**What you have to do**
The full set of lines below has to be written out again exactly.

- - - - -

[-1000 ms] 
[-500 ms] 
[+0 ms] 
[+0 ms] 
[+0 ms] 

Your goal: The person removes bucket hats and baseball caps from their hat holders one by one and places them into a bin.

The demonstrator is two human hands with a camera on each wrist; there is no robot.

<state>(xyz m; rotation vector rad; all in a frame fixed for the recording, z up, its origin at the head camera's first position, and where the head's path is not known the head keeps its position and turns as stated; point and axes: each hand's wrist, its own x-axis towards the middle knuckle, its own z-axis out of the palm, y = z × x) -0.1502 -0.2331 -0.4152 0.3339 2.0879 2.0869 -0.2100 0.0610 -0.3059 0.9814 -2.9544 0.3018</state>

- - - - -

**Answer to this exercise**
[-1000 ms] 
[-500 ms] 
[+0 ms] 
[+0 ms] 
[+0 ms] 

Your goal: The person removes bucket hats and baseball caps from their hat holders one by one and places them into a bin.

The demonstrator is two human hands with a camera on each wrist; there is no robot.

<state>(xyz m; rotation vector rad; all in a frame fixed for the recording, z up, its origin at the head camera's first position, and where the head's path is not known the head keeps its position and turns as stated; point and axes: each hand's wrist, its own x-axis towards the middle knuckle, its own z-axis out of the palm, y = z × x) -0.1502 -0.2331 -0.4152 0.3339 2.0879 2.0869 -0.2100 0.0610 -0.3059 0.9814 -2.9544 0.3018</state>

This exercise has nothing further to it.